O foco desse blog é a pesquisa da história do Sertão baiano.

sexta-feira, 10 de setembro de 2021

Crimes envolvendo escravos em Cícero Dantas.

 


No último dia 25 de agosto, publiquei aqui no Blog História de Fátima, um texto sobre o impressionante número de homicídios registrados em Cícero Dantas no final do século XIX e início do XX. Como dito na época, essa documentação faz parte do acervo do Arquivo Público do Estado da Bahia.

            Fazendo nova análise na lista de documentos disponível no site do órgão, decidi fazer um novo recorte e focar em crimes cometidos por escravos ou contra escravos na antiga Vila de Bom Conselho, posteriormente Cícero Dantas, área geográfica que incluía esse nosso torrão querido.

            O objetivo de tal recorte reside em algo que sempre persegui aqui no Blog que é a demonstração de que a história emana de todas as figuras humanas, mesmo as mais modestas e, com efeito, trazer a luz dos nossos conterrâneos a história que conhecemos na escola conectada à história dos nossos antepassados.

            Nesse sentido, sempre vi, enquanto professor de história, a temática da escravidão ser encarada pelas pessoas como algo demasiadamente distante da nossa realidade.

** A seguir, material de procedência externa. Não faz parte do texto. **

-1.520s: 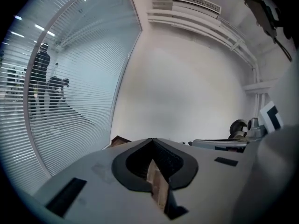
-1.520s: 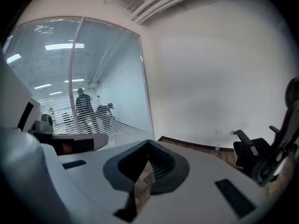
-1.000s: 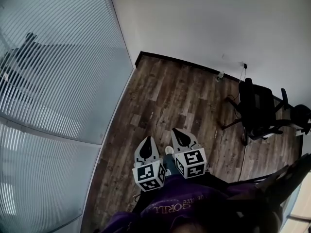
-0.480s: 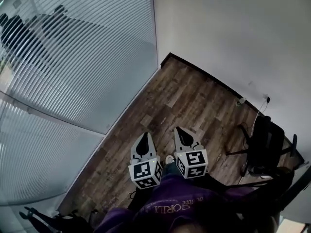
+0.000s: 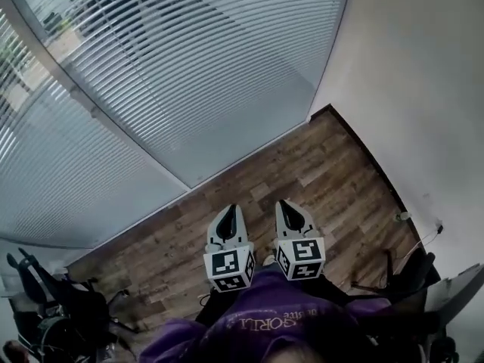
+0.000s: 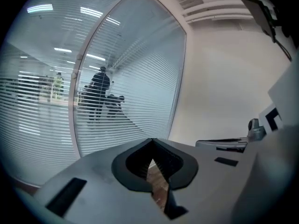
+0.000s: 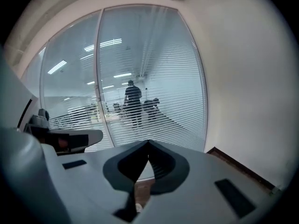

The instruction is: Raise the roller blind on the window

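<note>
A slatted blind (image 5: 189, 74) hangs lowered over the glass wall and fills the upper left of the head view. It also shows ahead in the left gripper view as blind (image 6: 135, 106) and in the right gripper view as blind (image 7: 159, 106). My left gripper (image 5: 227, 216) and right gripper (image 5: 292, 212) are held side by side in front of my body, over the wooden floor (image 5: 302, 180), well short of the blind. Each pair of jaws meets at the tip, left gripper (image 6: 152, 142) and right gripper (image 7: 148, 143), with nothing between them.
A white wall (image 5: 416, 89) meets the glass at a corner on the right. A black office chair (image 5: 412, 274) stands at lower right, and more dark chairs (image 5: 53, 308) at lower left. Beyond the glass a person (image 7: 133, 99) stands among desks.
The view has swung round so the blind now fills the top instead of the left side. The black chair slid to the lower right edge. Both grippers stayed together, shut.
</note>
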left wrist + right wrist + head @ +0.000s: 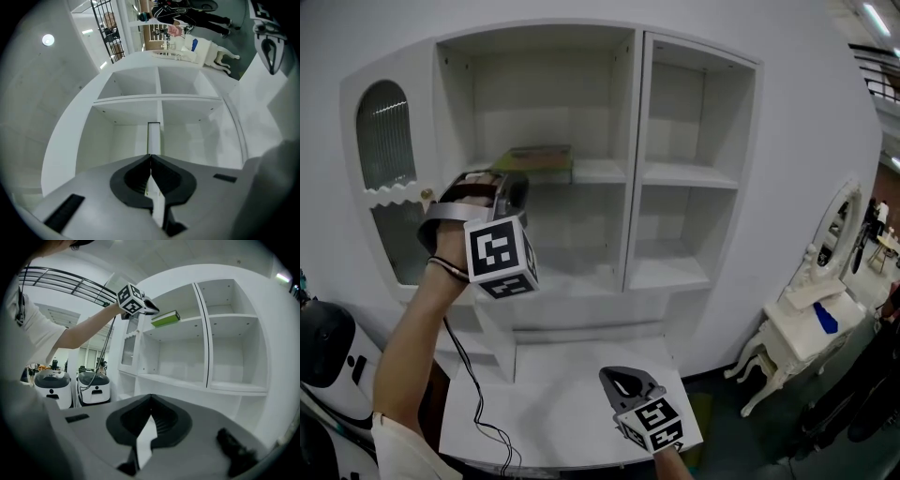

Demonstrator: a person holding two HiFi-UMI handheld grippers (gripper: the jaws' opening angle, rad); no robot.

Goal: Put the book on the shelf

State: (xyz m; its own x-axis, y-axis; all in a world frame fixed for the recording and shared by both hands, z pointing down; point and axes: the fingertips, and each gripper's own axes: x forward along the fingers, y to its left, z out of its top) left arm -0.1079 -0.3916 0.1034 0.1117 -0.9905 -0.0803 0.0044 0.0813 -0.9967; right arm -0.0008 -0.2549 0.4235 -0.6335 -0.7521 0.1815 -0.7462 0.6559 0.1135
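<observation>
1. A white shelf unit [635, 159] fills the white wall. It has two open bays side by side and an arched door [384, 141] with ribbed glass on its left flank. A white desktop [553, 412] juts out below the bays, and a white dressing table [806, 323] with an oval mirror stands off to the unit's right.
2. The book [546, 161], with a green edge, lies flat on the middle board of the unit's left bay, toward the front of that board. The right gripper view shows it there too [165, 318].
3. The left gripper [514, 184] is held up at that board's height and points level into the left bay. Its jaws are clenched tip to tip with nothing between them [151, 157].
4. Its tips sit just beside the book's near end. No view shows whether they touch it.
5. The left forearm is bare and rises from the lower left in front of the unit. The hand wraps the gripper's handle, with the marker cube [500, 255] hanging beneath. A black cable [473, 394] trails from the wrist down onto the desktop.
6. The right gripper [623, 382] is held low over the desktop, well below the book and under the unit's central divider. It points slightly downward toward the unit, and its jaws are clenched on nothing [150, 398].
</observation>
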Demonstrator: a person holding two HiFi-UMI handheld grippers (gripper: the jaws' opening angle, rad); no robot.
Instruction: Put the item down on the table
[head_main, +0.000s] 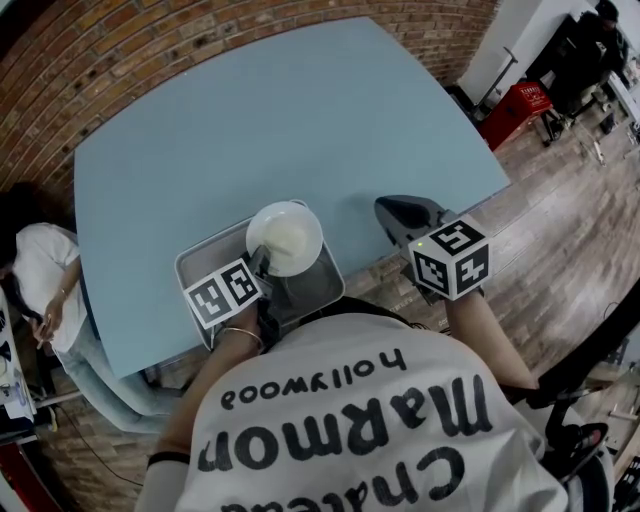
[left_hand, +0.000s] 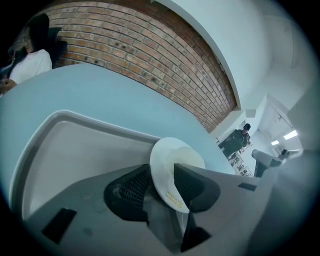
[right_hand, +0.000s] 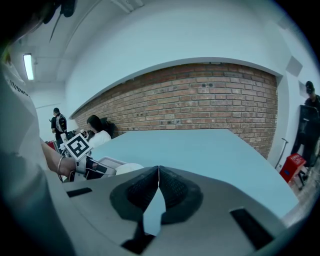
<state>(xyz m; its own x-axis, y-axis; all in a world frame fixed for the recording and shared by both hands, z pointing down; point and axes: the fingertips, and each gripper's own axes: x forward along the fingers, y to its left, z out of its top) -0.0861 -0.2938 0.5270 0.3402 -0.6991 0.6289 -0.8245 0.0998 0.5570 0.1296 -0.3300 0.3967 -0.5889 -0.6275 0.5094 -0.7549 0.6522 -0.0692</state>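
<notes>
Observation: the left gripper (left_hand: 162, 187) is clamped on the near rim of a white, shallow round bowl (head_main: 285, 238), one jaw inside the rim and one outside. The bowl appears empty. In the head view it sits over a grey rectangular tray with raised edges (head_main: 193, 262), which lies at the near edge of the light blue counter (head_main: 280, 120). In the left gripper view the bowl looks tilted and seems clear of the tray floor, though contact cannot be ruled out.

The right gripper (right_hand: 158, 180) has its jaws pressed together with nothing between them. It hangs near the counter's front edge, well apart from the tray.

Assessment: the bowl is in hand and the placement is not yet made.

Requirement for the next move: carry the bowl past the tray's raised rim to bare counter, of which plenty lies beyond and beside the tray. Level the bowl, lower it until the base rests flat, and only then part the jaws. The grip is on the rim alone, so a tilt on release could rock the bowl.
</notes>
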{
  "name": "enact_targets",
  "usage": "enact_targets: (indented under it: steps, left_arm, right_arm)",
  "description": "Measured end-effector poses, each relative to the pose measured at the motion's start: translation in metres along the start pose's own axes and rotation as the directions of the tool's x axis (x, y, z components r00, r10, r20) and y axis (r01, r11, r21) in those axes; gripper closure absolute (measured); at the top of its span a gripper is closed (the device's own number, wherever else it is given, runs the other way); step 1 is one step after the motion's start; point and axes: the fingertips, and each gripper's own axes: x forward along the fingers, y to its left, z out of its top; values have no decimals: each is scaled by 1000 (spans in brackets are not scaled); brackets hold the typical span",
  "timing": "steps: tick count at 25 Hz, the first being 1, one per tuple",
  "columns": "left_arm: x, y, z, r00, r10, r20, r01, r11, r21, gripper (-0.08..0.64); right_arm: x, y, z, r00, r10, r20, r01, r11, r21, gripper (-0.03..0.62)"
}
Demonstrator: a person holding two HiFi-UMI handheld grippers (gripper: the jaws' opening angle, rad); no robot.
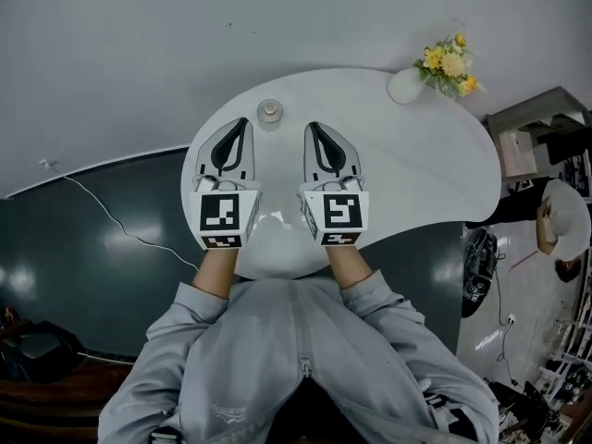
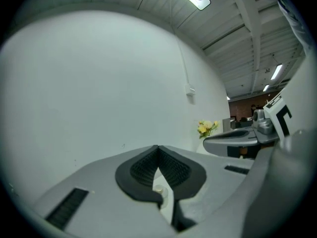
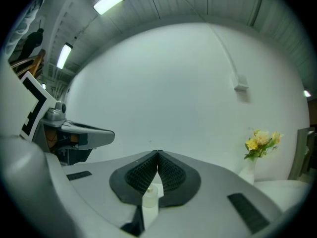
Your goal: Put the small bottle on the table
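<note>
Small bottle (image 1: pixel 269 112) is standing upright on the white worktop (image 1: pixel 416 183), cap up, long axis vertical, appearing between the tips of the left claw (image 1: pixel 243 120) and right claw (image 1: pixel 309 126). Both claws are hovering side by side, pointing nearly level, each pressed together and pinching nothing. Count: one bottle, one flower vase (image 1: pixel 405 86).

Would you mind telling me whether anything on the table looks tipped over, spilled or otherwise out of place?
Nothing stands out. The small bottle stands upright on the table, the vase of yellow flowers is upright near the far edge, and no spill shows.
</note>
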Motion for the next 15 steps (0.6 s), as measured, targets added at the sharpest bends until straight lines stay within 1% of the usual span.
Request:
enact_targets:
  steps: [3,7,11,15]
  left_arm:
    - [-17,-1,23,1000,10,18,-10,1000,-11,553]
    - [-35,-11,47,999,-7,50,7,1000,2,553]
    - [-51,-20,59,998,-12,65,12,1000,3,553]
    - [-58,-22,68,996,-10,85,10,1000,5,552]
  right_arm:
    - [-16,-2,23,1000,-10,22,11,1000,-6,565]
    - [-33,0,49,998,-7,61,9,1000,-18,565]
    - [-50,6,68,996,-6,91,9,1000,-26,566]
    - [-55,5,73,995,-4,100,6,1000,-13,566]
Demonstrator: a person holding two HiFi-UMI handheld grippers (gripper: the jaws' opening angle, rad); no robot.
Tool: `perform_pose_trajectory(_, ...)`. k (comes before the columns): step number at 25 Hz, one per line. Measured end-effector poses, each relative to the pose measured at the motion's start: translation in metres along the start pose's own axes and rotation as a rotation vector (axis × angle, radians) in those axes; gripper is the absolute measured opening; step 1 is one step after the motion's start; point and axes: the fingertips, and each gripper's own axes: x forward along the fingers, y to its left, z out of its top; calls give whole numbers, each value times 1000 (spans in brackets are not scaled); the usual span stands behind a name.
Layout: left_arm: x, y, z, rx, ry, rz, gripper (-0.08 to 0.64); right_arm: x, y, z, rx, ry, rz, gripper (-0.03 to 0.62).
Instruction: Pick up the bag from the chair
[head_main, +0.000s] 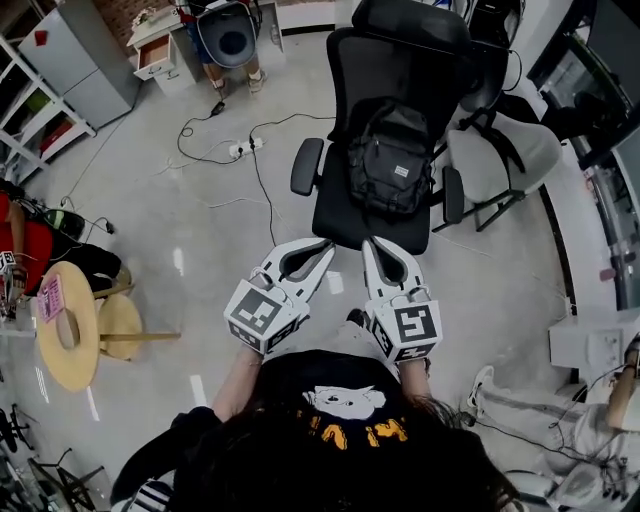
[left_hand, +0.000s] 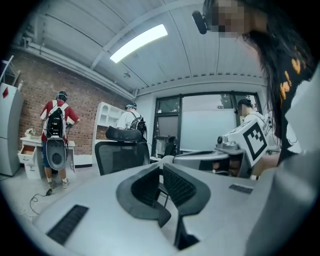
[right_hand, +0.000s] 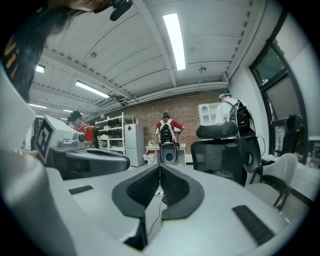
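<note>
The bag, a black backpack, stood upright on the seat of a black office chair, leaning against its mesh backrest, at the far centre of the head view. Both tongs hung side by side near the person, just short of the chair's front edge and apart from the bag, pointing towards it. The left tongs had their jaws together at the tips with nothing between them, which the left gripper view confirmed; the chair's backrest rose beyond them. The right tongs were likewise closed and empty, the dark ribbed pads meeting in the right gripper view, with the chair off to the right. A white chair stood just right of the black one. On the grey floor to the left lay a power strip with trailing black cables. Far off, by a brick wall, a person in a red top stood at a white desk.
</note>
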Motion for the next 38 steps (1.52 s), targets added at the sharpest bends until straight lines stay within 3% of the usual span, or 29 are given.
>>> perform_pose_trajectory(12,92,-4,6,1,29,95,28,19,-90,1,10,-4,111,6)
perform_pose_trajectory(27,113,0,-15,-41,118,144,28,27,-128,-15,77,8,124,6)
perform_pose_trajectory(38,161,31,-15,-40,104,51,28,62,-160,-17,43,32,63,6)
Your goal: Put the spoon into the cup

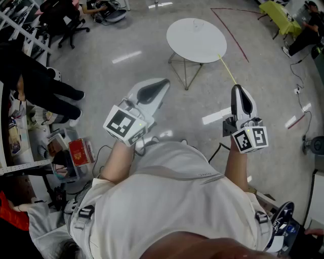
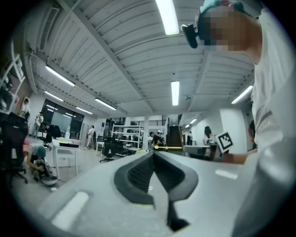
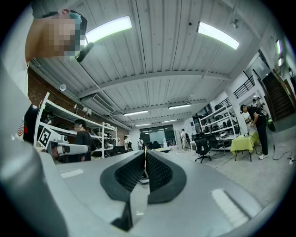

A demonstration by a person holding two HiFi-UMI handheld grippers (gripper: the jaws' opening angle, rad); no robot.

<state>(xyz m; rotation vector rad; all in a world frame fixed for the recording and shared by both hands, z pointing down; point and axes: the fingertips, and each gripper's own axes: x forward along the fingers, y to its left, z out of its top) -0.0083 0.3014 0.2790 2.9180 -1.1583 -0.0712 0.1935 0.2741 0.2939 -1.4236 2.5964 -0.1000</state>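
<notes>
My right gripper (image 1: pixel 237 89) is shut on a thin yellow spoon handle (image 1: pixel 226 68) that sticks out ahead of its tip toward the round white table (image 1: pixel 202 45). In the right gripper view the handle (image 3: pixel 145 159) shows as a narrow yellow line pinched between the dark pads of the right gripper (image 3: pixel 145 155). A small clear thing, perhaps the cup (image 1: pixel 196 23), stands at the table's far side. My left gripper (image 1: pixel 163 83) is held to the left, shut and holding nothing; the left gripper view shows its pads (image 2: pixel 138 173) meeting at the tip and the spoon (image 2: pixel 169 147) beyond.
Both grippers are held up over the bare grey floor, short of the table. A person in black (image 1: pixel 35 83) stands by a shelf at the left. Office chairs (image 1: pixel 66 20) are at the back left, a yellow-green table (image 1: pixel 281 15) at the back right. Red tape (image 1: pixel 233 33) runs across the floor.
</notes>
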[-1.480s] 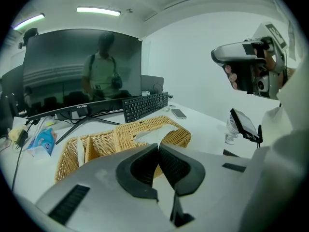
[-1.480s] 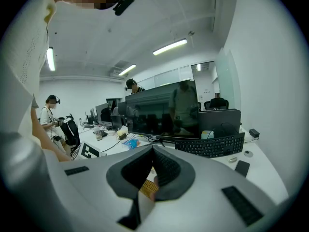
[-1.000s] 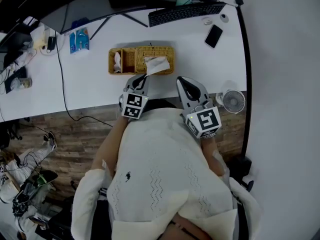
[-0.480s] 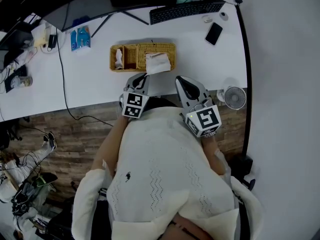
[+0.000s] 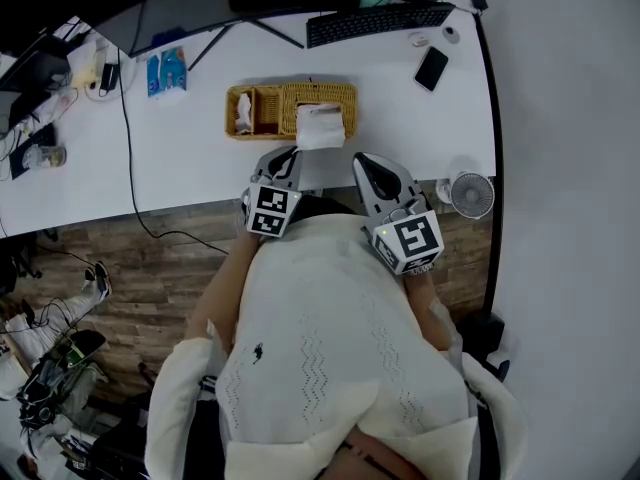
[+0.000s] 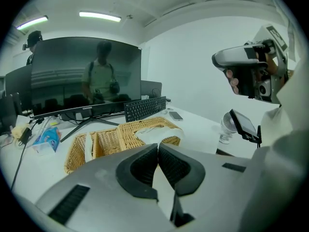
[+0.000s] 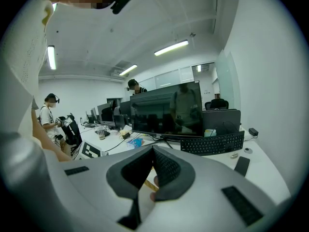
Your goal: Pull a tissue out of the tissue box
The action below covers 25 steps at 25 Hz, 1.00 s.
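A wicker tissue box (image 5: 320, 95) stands on the white desk (image 5: 180, 168), with a white tissue (image 5: 321, 126) hanging out over its front side. My left gripper (image 5: 289, 156) is at the desk's front edge, just short of the tissue's lower left corner. In the left gripper view its jaws are shut tip to tip (image 6: 158, 146), with the tissue (image 6: 155, 135) and box (image 6: 145, 127) right behind them; I see no tissue between the pads. My right gripper (image 5: 366, 166) is to the right of the box, also shut (image 7: 153, 149) and holding nothing.
A wicker tray (image 5: 252, 114) with compartments adjoins the box on its left. A keyboard (image 5: 380, 20), phone (image 5: 432, 68), monitor (image 6: 87, 76), blue packet (image 5: 166, 71) and cable (image 5: 127, 138) are farther back. A small fan (image 5: 470, 196) stands at the desk's right front corner.
A second ago the tissue was slanted with a corner drawn toward my left gripper; now it lies squarely over the box front. Both grippers have stayed almost still.
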Motion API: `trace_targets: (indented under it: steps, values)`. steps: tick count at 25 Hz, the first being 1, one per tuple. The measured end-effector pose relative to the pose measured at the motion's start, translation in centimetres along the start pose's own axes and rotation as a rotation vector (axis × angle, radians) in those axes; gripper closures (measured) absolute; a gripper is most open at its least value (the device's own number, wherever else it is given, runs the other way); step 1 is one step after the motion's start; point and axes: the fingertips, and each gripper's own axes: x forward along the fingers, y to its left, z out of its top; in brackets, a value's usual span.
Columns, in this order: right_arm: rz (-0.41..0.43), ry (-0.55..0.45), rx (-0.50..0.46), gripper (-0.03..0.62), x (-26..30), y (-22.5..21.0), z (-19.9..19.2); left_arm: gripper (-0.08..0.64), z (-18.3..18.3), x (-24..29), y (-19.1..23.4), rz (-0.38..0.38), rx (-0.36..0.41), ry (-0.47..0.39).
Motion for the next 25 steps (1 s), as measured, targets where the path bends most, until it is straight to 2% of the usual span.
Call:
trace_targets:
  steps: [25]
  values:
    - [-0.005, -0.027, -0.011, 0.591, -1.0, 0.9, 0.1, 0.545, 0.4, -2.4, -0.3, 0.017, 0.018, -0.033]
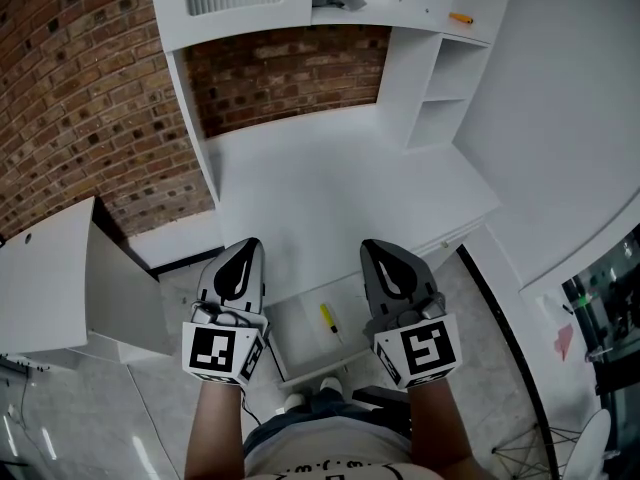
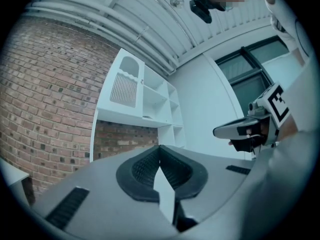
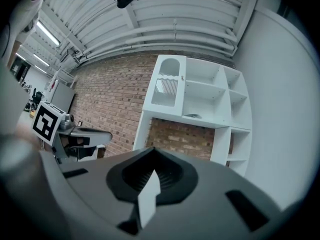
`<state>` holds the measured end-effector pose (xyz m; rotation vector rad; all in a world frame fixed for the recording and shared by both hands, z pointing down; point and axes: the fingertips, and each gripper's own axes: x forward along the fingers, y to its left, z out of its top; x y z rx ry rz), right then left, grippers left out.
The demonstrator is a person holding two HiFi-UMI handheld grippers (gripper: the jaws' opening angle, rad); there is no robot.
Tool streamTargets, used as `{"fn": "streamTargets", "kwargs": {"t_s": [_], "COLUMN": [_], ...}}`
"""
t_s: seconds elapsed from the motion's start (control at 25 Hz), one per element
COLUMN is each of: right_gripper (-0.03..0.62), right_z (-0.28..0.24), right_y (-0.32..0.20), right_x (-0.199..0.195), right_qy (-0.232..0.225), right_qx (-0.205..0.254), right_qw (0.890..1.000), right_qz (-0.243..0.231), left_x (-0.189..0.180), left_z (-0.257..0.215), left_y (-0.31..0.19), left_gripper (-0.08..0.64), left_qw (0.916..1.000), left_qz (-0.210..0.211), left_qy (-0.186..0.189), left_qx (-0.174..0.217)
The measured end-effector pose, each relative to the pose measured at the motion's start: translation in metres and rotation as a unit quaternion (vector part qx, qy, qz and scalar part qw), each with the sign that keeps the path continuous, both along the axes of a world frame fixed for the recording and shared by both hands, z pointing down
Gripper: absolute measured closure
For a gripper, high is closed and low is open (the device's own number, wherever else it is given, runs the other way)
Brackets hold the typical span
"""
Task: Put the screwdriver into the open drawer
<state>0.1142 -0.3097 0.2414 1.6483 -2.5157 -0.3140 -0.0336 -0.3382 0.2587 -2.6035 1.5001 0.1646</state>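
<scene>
In the head view a screwdriver (image 1: pixel 327 317) with a yellow handle lies inside the open white drawer (image 1: pixel 296 324) under the desk's front edge. My left gripper (image 1: pixel 250 244) hangs over the drawer's left side and my right gripper (image 1: pixel 375 247) over its right side. Both point toward the desk, their jaws closed together with nothing between them. Neither touches the screwdriver. In the left gripper view the left gripper (image 2: pixel 159 147) is shut and empty, with the right gripper (image 2: pixel 245 130) beside it. The right gripper view shows the right gripper (image 3: pixel 152 149) shut and empty too.
A white desk (image 1: pixel 330 178) with a shelf unit (image 1: pixel 440 78) stands against a brick wall (image 1: pixel 80 98). An orange item (image 1: pixel 460 17) and a grey object (image 1: pixel 338 0) lie on the shelves. A white cabinet (image 1: pixel 50 278) stands at the left. My shoes (image 1: pixel 310 398) are below the drawer.
</scene>
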Motion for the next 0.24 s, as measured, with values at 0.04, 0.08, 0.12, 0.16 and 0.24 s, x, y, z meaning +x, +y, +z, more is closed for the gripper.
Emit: {"fn": "streamTargets", "kwargs": {"t_s": [0.04,0.08,0.12,0.16,0.24], "right_gripper": [0.584,0.584,0.584,0.584,0.584], "right_z": [-0.002,-0.002,-0.003,-0.003,-0.004], "right_y": [0.002,0.004,0.005,0.007,0.011], "right_x": [-0.001,-0.001,-0.002,-0.002,-0.004], "right_qy": [0.000,-0.001,-0.001,-0.002,-0.003], "right_qx": [0.002,0.003,0.003,0.004,0.005], "right_qw": [1.000,1.000,1.000,1.000,1.000], "right_qz": [-0.001,-0.001,-0.001,-0.001,-0.002], "left_x": [0.001,0.001,0.002,0.002,0.002], "left_z": [-0.003,-0.006,-0.008,-0.010,-0.013], "left_y": [0.003,0.006,0.009,0.011,0.016], "left_gripper": [0.548,0.548,0.548,0.548,0.548], "left_qw": [1.0000,0.9999,0.9999,0.9998,0.9996], "left_qz": [0.002,0.004,0.005,0.006,0.007], "left_qy": [0.004,0.006,0.007,0.006,0.005], "left_qx": [0.005,0.010,0.014,0.018,0.026]}}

            O tema escravidão não é necessariamente uma novidade aqui no Blog, em outras ocasiões tratamos desse tópico como nos textos sobre a fazenda Maria Preta, Severo Correia e outros. Hoje, especialmente, trataremos dos embates entre cativos e a sociedade local no período que compreende os anos de 1858 e 1888.

            Imersos em uma sociedade altamente dependente da instituição escravidão, os afrodescendentes que chegaram a esta parte do sertão baiano entre os séculos XVIII e XIX na condição de cativos, enfrentaram as dificuldades típicas de seres humanos em tal condição.

            A vida de um escravo no Brasil não carece de maiores explicações, seu sofrimento e angústias já são bem documentados pela historiografia. Dito isso, é interessante notar como diversas formas de resistência eclodiam dentro do sistema, como as fugas, o “corpo mole” para o trabalho, o enfrentamento e, por vezes, a violência.

            Ainda é cedo afirmar com robustez historiográfica que houveram (embora seja provável) crimes cometidos por cativos contra seus senhores ou contra a sociedade em si como forma de resistência. Isso porque, o que tenho em mãos até o momento são as listas que comprovam a existência da documentação, não o documento propriamente dito.

            Isso posto, a partir do material disponível até o momento, é possível depreender que crimes envolvendo escravos em Cícero Dantas e possivelmente aqui em Fátima, existiram e são bem documentados.

            Entre os anos de 1858 e 1888, houveram ao menos 4 homicídios cometidos por escravos ou contra esses. No mesmo período, foi documentado ainda 1 tentativa de homicídio, 5 representações por lesão corporal, 1 furto e um registro de exame cadavérico.

            Focando ainda nos crimes de homicídio, em 1868, um escravo de nome José é representante de um processo de Homicídio contra um certo Joaquim Rabelo, a mesma situação é documentada dez anos antes, em 1858, quando o escravo Gonçalo processa Pedro José de Matos pelo crime de homicídio e em 1888, quando o escravo Martinho representa outro escravo de nome Sérgio pelo mesmo crime. Notem que, em três dos casos relatados acima, são os escravos que abrem o processo contra homens livres, provavelmente representando um parente ou amigo que fora assassinado pelos réus e no último caso é um escravo processando outro por assassinato.

            Os crimes aqui relatados e, sobretudo, as ações judiciais movidas por escravos contra homens livres e provavelmente donos de escravos, nos mostram que, ao menos em nossa região, recorrer à justiça contra quem comete crimes contra si ou contra outrem foi uma forma de resistência bastante utilizada por cativos que aqui viveram na segunda metade do século XIX.